━━━ RAW DATA
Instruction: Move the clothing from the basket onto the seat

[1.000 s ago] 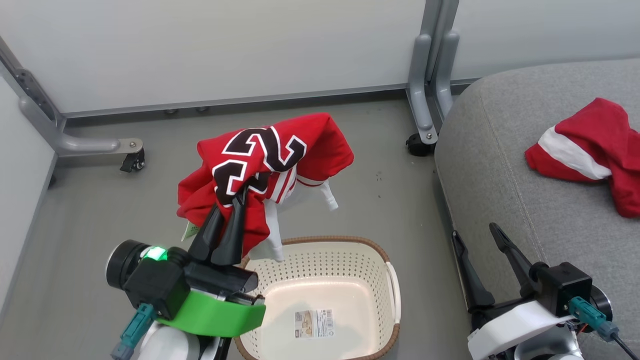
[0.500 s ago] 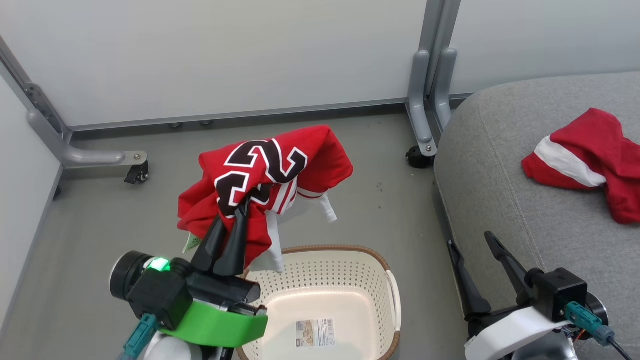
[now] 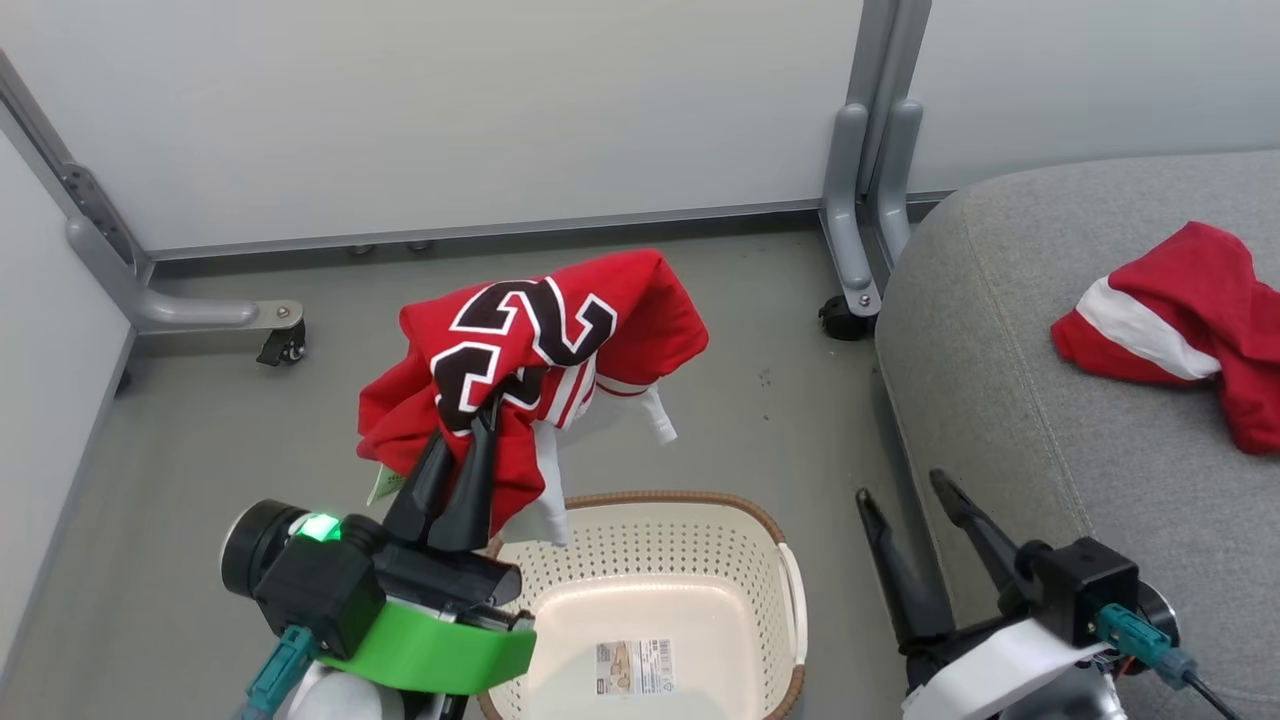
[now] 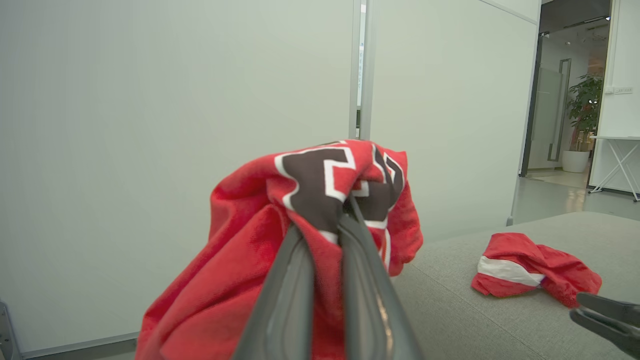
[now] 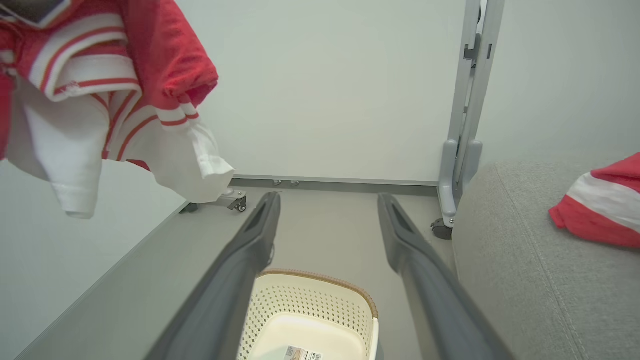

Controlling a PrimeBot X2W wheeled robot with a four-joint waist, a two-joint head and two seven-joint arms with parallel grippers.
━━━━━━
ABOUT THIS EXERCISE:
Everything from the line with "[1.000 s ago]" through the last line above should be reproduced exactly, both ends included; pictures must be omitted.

TASK OUTPUT:
[1.000 s ago] 
[0.500 s ago] 
[now] 
[now] 
[now] 

Controlling a PrimeBot X2W wheeled robot with a four-joint waist, a two-joint head and two seven-joint arms with parallel grippers.

Nothing further is needed for this answer.